WORK TO BE COMPLETED: Starting with the first line of the data below, copy each line up to and including the one containing "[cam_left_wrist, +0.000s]". Pictures stay out.

SOURCE DATA:
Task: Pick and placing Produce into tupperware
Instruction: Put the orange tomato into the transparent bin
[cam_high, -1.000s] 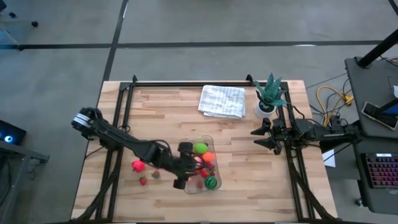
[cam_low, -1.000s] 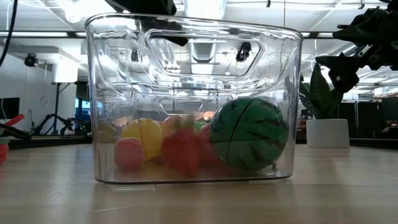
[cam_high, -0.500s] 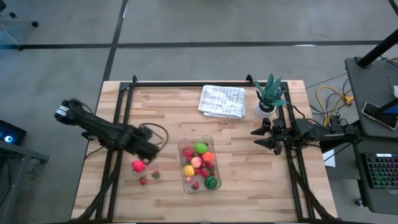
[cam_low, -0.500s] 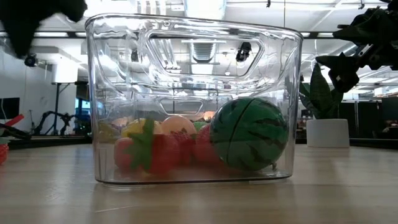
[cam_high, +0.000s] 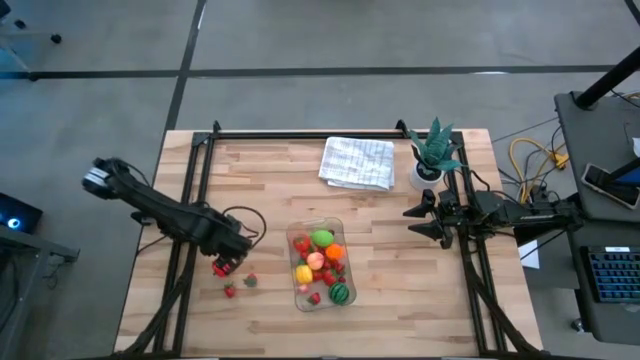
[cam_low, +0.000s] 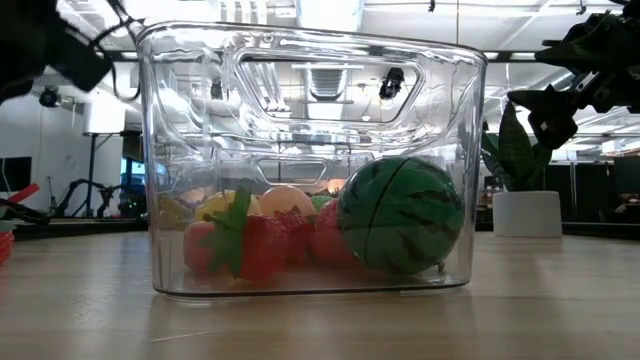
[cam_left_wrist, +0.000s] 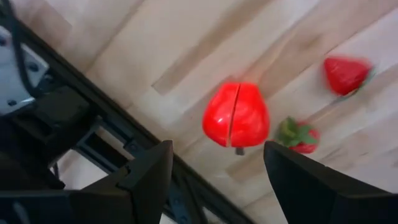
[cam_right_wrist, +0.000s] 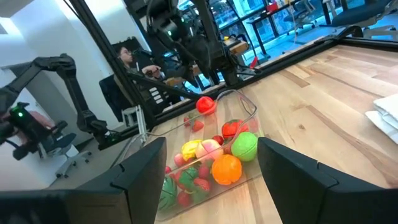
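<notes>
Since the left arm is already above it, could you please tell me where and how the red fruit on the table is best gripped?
Probably around the red fruit's rounded middle, coming straight down from above. It lies alone on the bare table, clear of the two strawberries, and the open left hand already frames it.

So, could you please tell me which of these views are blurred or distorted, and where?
Left wrist view: the strawberry farthest from the left claw is smeared, and the red fruit is soft. Low view: the clear tupperware wall bends the room behind it and catches ceiling-light glare, yet the striped melon reads clearly. High view: evenly lit.
</notes>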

TASK RESULT:
Task: Pick and placing Produce into tupperware
Instruction: Put the orange tomato into the transparent bin
[cam_high, -1.000s] 
[cam_low, -1.000s] 
[cam_high, -0.500s] 
[cam_low, -0.500s] 
[cam_high, +0.000s] 
[cam_low, +0.000s] 
[cam_left_wrist, +0.000s] 

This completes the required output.